»»

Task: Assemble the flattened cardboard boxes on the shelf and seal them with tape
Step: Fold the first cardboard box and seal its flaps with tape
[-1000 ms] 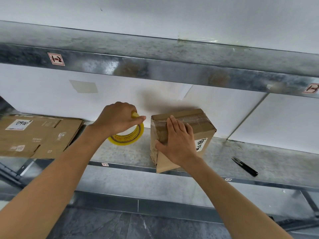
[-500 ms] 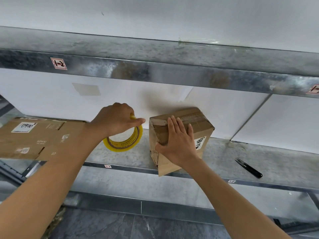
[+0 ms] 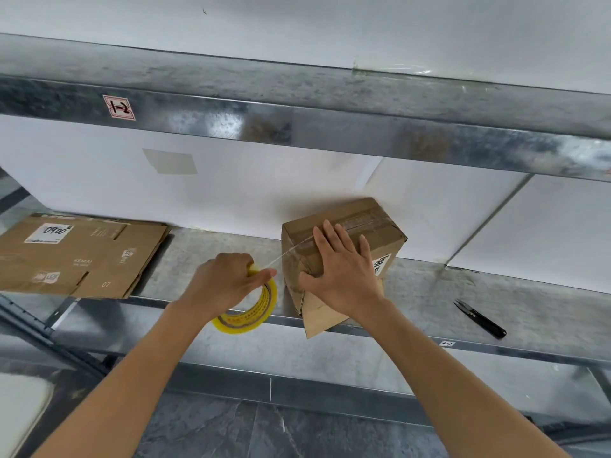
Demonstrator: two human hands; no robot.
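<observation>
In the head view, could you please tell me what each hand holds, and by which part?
The left hand grips the yellow tape roll by its upper rim. The right hand presses flat on the cardboard box, fingers straight, gripping nothing.

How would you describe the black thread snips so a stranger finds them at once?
Start at the lower grey metal shelf and the taped brown cardboard box standing on it. Right of that box, apart from it near the shelf's front edge, lie the small black thread snips. They are the only dark, slim, pointed thing there.
</observation>
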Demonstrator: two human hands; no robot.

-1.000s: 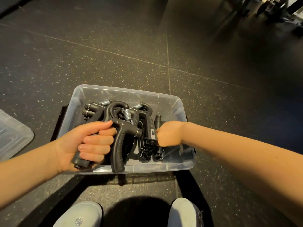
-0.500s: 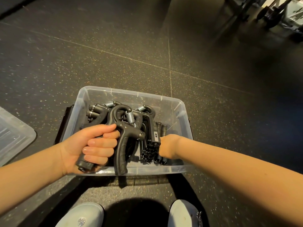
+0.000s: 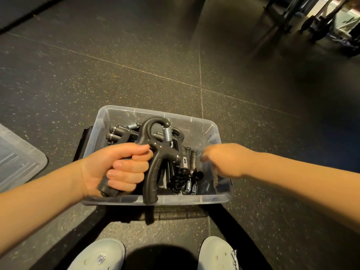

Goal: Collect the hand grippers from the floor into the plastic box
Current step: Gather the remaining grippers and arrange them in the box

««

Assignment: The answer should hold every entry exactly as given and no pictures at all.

Response box:
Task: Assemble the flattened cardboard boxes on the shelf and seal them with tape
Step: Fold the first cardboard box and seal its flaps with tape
[-1000 ms] 
[-500 ms] 
[+0 ms] 
Demonstrator: two human hands; no robot.
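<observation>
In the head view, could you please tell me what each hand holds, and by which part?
The left hand grips the yellow tape roll by its upper rim. The right hand presses flat on the cardboard box, fingers straight, gripping nothing.

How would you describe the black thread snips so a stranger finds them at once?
Start at the lower grey metal shelf and the taped brown cardboard box standing on it. Right of that box, apart from it near the shelf's front edge, lie the small black thread snips. They are the only dark, slim, pointed thing there.
</observation>
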Demonstrator: two human hands; no robot.

-1.000s: 
-0.500s: 
+0.000s: 

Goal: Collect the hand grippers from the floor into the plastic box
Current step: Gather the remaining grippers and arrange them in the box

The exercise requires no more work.